4 lobes - right, left, quadrate, caudate
right lobe is the largest
falciform ligament attaches it to the diaphragm, some ligaments attach it to other parts of the body
What is Calot’s triangle?
bound by cystic duct, bile duct and cystic artery
this space is dissected in cholecystectomy to identify safe window to expose the gall bladder
What is the functional anatomy of the liver?
Couinaud classification
8 functionally independent ‘Couinaud’ segments
- centrally (portal veins, hepatic artery and bile duct)

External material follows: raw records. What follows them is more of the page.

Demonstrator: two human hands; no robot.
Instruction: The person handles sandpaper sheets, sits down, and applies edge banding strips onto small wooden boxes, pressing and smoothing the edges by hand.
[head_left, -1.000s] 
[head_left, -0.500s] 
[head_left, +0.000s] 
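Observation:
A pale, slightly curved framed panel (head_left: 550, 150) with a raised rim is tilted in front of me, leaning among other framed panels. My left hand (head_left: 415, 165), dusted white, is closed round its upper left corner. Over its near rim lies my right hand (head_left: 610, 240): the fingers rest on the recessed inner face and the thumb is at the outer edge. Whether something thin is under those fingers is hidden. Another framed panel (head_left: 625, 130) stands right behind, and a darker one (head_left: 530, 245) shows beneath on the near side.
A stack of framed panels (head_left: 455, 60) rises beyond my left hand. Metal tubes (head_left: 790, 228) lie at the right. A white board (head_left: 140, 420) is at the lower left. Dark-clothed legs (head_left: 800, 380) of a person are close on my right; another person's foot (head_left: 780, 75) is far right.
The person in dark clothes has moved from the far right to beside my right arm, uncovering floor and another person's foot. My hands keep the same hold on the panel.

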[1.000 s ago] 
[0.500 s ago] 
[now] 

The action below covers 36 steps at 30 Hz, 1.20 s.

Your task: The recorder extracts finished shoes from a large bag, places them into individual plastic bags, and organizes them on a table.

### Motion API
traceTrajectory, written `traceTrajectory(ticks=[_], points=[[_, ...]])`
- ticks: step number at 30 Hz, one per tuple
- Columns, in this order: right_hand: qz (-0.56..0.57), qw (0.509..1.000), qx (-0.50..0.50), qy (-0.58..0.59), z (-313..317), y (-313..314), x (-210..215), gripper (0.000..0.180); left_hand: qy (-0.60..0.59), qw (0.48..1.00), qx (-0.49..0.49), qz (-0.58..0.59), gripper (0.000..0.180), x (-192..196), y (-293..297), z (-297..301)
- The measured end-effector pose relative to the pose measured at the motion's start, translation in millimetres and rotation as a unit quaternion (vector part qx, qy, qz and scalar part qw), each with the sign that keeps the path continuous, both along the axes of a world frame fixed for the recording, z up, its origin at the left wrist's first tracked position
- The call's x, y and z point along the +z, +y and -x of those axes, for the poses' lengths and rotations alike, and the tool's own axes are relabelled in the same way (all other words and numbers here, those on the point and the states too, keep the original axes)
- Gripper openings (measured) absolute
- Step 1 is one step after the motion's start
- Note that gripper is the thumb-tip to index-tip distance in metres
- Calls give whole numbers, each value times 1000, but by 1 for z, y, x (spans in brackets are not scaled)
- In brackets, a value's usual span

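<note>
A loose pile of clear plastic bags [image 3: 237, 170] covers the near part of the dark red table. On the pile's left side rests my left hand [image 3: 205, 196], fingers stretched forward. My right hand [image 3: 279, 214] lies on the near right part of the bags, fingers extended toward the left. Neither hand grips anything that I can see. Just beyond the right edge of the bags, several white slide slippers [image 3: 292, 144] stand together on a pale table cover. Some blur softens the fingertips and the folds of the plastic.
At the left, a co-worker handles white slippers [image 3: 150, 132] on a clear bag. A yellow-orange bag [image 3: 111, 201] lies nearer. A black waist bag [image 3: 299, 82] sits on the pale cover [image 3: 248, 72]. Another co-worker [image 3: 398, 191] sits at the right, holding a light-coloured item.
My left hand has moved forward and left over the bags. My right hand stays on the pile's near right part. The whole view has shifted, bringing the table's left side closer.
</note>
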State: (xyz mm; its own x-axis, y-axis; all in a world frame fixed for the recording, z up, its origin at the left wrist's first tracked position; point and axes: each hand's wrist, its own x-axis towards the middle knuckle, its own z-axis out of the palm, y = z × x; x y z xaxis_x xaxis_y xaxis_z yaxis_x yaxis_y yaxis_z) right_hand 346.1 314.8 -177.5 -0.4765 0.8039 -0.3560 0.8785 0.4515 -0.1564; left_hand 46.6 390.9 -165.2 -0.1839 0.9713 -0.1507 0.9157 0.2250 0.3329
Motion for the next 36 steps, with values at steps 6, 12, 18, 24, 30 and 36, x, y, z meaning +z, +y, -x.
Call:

- peripherally ( hepatic vein)
- each segment resected without damaging remaining segments
- each receives own blood supply and venous drainage and segments can be resected without damage to others
What is the blood supply of the liver?
rich - 25% cardiac output
dual blood supply = blood supplying liver is poorly oxygenated compared to other tissues
- 20% arterial from L and R branch of hepatic artery
- 80% venous blood draining from gut through HPV
blood drains into IVC via hepatic vein
What is the microanatomy of the liver?
made of lobules
- 6 portal tracts/triads at each corner of hexagonal lobule linking to central vein
- acinus = elliptical or diamond shape divided into 3 zones
- HPV and artery combine to form a sinusoid which passes through the lobule and enters the central canal
What 2 hepatocytes are found in a lobule?
laterally - periportal hepatocytes
centrally - centrilobular hepatocytes
What 5 cells types are found in the liver?
hepatocytes - 80%
endothelial cells - lining blood vessels and sinusoids
cholangiocytes - bile duct epithelial cells
Kupffer cells - fixed macrophages (liver) (resident immune cells)
hepatic stellate cells - Vit A storage cells, can be activated to fibrogenic myofibroblastic phenotype in proinflammatory environment, located in the space of Disse, if hepatic infection can replace functional tissue with fibrotic tissue
How to distinguish between hepatocytes and stellate/Kuppfer cells?
hepatocytes - large, pale and rounded nuclei
Kupffer/stellate cells - flattened, dense nuclei that appear to be in sinusoids
How are hepatocytes arranges in parenchymal tissue?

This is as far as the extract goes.